A public reckoning with the racist imagery in much of Dr. Seuss’ work has actually been a long time coming. I’ll forgive you if you didn’t read my 2015 post on the topic.
In that piece I focused on the World War II propaganda cartoons he drew in support of the US war effort, and the dehumanized imagery he produced to depict our Japanese foes compared to his much more sympathetic portrayal of, namely, Adolf Hitler.
Those images were completely in line with the race thinking that serves as a foundational element of American foreign policy ideology, how we understood the world and our place and role in it. Anglo-Saxonism is its core, placing America and Britain as a single people standing atop a racial hierarchy in which Germany was a racial close cousin, separated from us only because it had “lost its love of liberty.” Asians fell far down the ladder at whose absolute bottom stood Blacks. As I wrote six years ago:
The wartime cartoons of Dr. Seuss put these [issues] on vivid display. In the images reproduced here, Hitler is portrayed as essentially an aristocrat, his head held high in a posture of contempt of others, almost attractive and noble for all his arrogance. Not so the Japanese, shown here leering with a slant-eyed squint through thick glasses, with buck-toothed grins. Or as inhuman monsters and insects with caricatures for faces.
The point I was making then, and which I want to reiterate now, is that Dr. Seuss was no outlier in the way that he thought about race compared to other Americans. The racism visible in his work was part and parcel with the systemic racism of his times which we still struggle to acknowledge and overcome.
What has changed is our willingness to continue to overlook it.
Dr.

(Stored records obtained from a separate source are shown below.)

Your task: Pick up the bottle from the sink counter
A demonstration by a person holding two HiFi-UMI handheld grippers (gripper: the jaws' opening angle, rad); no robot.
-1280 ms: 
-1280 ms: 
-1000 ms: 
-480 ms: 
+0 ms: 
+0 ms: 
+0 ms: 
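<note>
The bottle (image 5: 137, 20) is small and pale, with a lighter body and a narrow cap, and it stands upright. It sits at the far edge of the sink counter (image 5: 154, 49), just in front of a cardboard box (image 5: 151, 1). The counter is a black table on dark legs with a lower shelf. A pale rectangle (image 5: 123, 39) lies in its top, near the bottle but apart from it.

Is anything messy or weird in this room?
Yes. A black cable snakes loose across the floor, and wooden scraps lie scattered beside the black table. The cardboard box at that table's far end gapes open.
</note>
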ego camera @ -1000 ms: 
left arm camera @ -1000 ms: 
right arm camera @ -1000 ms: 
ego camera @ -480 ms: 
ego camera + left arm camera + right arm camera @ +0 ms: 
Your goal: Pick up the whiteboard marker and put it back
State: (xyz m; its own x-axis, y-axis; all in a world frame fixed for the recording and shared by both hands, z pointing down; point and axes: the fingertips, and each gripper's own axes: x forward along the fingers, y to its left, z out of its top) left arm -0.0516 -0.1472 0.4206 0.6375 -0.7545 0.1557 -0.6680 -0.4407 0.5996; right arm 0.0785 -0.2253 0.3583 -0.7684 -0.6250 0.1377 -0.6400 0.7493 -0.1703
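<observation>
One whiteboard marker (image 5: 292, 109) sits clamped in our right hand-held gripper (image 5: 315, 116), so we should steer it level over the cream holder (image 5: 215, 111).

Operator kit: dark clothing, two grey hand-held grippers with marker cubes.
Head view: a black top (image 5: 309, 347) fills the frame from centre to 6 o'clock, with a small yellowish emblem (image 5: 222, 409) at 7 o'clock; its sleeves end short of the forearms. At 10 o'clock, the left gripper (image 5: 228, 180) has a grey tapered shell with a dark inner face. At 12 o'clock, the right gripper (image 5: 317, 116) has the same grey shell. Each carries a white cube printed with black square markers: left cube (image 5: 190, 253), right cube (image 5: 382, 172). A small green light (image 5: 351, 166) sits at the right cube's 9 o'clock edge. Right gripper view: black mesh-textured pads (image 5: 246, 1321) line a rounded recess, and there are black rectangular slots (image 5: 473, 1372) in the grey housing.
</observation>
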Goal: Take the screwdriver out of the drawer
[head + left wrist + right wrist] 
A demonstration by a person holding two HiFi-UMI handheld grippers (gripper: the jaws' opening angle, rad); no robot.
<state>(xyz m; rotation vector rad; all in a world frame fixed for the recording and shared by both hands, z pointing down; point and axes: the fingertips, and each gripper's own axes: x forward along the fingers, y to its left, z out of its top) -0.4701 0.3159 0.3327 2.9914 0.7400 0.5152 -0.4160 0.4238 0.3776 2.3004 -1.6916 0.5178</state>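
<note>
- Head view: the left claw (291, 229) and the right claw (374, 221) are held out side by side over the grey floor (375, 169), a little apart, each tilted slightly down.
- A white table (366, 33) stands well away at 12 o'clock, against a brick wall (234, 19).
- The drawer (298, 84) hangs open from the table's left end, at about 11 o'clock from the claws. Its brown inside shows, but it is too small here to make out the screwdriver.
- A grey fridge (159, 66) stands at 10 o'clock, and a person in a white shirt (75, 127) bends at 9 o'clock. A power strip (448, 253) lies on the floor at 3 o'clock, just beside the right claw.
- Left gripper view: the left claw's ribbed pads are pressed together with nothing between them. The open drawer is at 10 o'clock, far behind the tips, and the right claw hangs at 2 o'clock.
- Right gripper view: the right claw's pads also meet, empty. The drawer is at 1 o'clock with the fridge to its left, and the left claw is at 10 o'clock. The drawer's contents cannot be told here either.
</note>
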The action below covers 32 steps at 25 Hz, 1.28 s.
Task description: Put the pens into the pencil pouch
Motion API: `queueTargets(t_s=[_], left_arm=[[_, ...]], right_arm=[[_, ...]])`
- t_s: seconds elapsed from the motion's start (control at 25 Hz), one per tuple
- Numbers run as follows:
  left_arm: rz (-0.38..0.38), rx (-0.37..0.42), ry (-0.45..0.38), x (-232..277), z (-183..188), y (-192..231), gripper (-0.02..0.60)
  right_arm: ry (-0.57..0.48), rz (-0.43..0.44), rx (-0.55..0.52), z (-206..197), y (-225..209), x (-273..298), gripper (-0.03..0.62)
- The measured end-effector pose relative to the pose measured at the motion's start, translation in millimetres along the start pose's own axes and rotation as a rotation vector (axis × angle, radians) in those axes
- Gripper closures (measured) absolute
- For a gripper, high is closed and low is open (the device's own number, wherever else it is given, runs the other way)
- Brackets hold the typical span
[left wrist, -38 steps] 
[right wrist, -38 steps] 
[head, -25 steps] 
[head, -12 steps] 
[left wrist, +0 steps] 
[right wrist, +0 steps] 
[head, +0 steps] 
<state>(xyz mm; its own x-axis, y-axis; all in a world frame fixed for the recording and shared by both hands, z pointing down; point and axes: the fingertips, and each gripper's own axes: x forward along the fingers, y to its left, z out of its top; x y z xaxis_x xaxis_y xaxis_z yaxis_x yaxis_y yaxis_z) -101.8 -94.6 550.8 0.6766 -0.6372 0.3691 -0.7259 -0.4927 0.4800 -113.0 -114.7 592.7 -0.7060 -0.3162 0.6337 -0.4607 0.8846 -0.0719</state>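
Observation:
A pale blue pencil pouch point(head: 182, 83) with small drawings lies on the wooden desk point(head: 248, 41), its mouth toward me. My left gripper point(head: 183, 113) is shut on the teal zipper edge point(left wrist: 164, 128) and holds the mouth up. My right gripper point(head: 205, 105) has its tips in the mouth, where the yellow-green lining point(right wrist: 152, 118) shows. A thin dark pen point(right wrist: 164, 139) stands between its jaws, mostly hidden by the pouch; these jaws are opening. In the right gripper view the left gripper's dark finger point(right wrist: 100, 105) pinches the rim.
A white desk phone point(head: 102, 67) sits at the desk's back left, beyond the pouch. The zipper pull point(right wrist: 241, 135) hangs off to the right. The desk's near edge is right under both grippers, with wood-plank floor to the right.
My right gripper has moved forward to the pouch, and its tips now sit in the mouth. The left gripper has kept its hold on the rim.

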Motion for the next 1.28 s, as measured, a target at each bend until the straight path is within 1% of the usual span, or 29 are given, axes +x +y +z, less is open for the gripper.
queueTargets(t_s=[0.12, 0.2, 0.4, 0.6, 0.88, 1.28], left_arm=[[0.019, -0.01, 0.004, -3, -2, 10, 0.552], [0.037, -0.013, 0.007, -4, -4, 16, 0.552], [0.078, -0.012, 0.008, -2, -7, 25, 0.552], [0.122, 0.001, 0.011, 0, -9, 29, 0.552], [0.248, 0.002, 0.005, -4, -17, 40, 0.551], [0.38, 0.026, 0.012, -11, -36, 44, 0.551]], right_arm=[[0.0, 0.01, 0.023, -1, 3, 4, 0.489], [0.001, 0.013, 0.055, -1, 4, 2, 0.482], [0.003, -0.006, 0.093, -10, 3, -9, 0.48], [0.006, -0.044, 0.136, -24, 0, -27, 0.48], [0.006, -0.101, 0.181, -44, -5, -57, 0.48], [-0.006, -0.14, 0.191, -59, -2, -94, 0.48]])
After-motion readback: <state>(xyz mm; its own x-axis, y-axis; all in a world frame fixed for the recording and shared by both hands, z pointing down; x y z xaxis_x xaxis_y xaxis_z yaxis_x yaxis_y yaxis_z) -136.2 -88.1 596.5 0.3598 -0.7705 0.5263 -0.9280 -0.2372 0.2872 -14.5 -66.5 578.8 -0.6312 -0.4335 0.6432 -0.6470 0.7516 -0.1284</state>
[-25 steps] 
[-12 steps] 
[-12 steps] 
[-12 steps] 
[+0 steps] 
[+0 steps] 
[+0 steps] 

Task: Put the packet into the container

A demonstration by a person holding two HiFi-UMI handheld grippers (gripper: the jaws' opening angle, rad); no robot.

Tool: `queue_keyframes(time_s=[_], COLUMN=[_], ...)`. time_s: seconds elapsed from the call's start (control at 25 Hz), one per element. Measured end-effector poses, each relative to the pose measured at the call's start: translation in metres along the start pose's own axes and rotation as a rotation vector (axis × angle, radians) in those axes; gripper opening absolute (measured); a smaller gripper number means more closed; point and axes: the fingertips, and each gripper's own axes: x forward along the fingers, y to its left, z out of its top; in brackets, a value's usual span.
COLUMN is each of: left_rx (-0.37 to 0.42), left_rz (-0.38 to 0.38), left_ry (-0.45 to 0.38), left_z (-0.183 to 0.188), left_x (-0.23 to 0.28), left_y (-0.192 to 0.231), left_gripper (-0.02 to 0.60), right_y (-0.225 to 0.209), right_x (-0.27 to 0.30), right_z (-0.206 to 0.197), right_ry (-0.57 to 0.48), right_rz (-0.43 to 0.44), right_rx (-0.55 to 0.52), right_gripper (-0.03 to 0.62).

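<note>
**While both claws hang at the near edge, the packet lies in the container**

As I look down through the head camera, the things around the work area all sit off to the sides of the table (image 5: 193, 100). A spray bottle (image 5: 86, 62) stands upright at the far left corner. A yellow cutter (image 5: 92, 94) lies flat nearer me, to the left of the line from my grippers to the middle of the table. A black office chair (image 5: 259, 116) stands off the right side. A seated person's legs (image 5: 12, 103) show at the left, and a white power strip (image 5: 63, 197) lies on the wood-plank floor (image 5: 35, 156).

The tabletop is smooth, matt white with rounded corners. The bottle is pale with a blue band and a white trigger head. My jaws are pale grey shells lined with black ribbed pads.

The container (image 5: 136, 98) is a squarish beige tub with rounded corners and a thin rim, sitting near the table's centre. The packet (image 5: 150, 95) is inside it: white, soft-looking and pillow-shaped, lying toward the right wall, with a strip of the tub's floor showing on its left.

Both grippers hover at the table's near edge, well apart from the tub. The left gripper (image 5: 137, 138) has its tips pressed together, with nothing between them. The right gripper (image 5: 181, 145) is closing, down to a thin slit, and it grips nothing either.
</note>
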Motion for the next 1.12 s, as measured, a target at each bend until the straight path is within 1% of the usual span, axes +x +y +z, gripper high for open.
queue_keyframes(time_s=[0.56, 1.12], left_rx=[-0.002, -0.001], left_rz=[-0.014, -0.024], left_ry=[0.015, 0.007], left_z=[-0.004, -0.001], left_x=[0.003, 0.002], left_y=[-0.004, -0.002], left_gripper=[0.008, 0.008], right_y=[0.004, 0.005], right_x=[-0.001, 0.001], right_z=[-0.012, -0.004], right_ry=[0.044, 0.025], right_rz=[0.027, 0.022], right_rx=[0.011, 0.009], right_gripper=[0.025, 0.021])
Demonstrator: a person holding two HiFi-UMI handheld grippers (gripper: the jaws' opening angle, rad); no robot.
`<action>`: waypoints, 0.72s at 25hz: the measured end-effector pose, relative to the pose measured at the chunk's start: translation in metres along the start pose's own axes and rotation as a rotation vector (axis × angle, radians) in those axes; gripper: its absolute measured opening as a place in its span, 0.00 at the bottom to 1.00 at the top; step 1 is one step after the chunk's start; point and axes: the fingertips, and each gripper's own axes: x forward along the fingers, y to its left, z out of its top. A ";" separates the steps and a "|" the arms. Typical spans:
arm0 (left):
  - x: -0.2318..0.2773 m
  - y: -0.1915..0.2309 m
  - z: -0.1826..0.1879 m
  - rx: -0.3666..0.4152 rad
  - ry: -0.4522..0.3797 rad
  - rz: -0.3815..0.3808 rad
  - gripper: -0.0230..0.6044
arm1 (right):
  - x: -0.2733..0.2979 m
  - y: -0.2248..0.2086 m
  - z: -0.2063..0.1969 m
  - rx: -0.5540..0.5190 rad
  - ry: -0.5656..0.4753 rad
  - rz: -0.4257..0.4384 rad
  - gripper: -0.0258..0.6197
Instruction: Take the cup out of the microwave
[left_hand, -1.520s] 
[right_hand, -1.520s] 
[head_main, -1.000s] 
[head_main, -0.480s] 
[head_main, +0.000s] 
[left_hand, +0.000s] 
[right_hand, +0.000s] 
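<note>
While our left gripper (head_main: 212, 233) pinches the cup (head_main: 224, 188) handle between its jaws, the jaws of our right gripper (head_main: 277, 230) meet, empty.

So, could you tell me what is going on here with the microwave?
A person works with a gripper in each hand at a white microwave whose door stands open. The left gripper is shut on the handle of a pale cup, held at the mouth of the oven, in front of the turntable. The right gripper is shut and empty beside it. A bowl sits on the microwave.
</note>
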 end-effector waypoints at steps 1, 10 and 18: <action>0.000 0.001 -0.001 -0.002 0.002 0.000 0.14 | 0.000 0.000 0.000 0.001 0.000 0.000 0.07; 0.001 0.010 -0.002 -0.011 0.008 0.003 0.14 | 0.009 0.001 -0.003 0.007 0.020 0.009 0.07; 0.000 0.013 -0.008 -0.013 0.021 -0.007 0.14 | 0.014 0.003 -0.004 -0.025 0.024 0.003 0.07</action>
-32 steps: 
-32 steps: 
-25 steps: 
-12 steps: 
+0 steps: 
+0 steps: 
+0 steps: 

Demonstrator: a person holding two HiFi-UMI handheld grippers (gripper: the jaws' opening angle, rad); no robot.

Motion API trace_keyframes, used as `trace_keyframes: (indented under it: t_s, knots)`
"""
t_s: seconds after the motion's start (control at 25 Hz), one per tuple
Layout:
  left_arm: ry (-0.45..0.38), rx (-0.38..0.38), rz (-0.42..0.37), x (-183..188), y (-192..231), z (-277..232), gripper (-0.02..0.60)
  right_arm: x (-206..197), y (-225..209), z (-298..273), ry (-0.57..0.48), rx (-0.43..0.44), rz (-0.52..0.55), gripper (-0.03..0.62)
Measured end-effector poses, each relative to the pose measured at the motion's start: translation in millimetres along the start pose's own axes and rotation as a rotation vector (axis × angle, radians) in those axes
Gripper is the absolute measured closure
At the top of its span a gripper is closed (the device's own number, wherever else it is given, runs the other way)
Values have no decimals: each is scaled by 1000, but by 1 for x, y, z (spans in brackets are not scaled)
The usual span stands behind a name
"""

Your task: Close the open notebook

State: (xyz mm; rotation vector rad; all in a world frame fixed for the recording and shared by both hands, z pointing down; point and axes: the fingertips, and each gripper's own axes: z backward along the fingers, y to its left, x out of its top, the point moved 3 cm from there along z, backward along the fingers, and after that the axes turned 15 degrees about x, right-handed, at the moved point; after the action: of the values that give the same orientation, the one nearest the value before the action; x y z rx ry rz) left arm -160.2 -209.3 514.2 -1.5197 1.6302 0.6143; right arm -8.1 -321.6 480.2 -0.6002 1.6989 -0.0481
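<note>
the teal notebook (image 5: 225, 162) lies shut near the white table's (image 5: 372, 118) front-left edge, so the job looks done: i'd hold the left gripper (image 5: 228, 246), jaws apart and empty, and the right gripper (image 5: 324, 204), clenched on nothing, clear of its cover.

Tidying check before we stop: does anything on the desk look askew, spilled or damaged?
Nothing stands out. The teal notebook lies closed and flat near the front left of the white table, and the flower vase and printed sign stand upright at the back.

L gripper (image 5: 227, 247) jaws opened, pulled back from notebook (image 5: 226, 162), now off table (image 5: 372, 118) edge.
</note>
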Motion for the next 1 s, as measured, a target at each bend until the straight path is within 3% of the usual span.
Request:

Seuss Enterprises, the foundation that oversees the artist’s legacy and publishes his works, announced yesterday that it will no longer publish six of his books, most notably And to Think That I Saw it on Mulberry Street, and If I Ran the Zoo, from which the image at the top of this post is taken. Mulberry Street holds a special place in my heart. It was the first Seuss book I remember reading (or more likely remember being read to me). And I’ll acknowledge not being aware that, in the words of the announcement, “These books portray people in ways that are hurtful and wrong.”
But I can’t say that I’m surprised, and I can’t say that they’re wrong. While conservative culture warriors may race to the airwaves and Twitter to decry the decision as cancel culture run amok, reality isn’t so simple. Nor is Seuss’ legacy.
Because Seuss was on the right side of history on many of the issues of his day. He drew cartoons decrying Jim Crow laws and defending Black rights to equal employment. He drew cartoons lambasting Nazi policies and attacking the isolationism and anti-Semitism of Charles Lindbergh’s America First Movement.
And he drew a lot of things that were and are shockingly racist. We should be mature enough to acknowledge that even as we embrace the lessons of environmentalism in The Lorax and tolerance and acceptance in Horton Hears a Who!
Seuss’ liberalism, and his racism, are his legacy. And they’re our legacy too.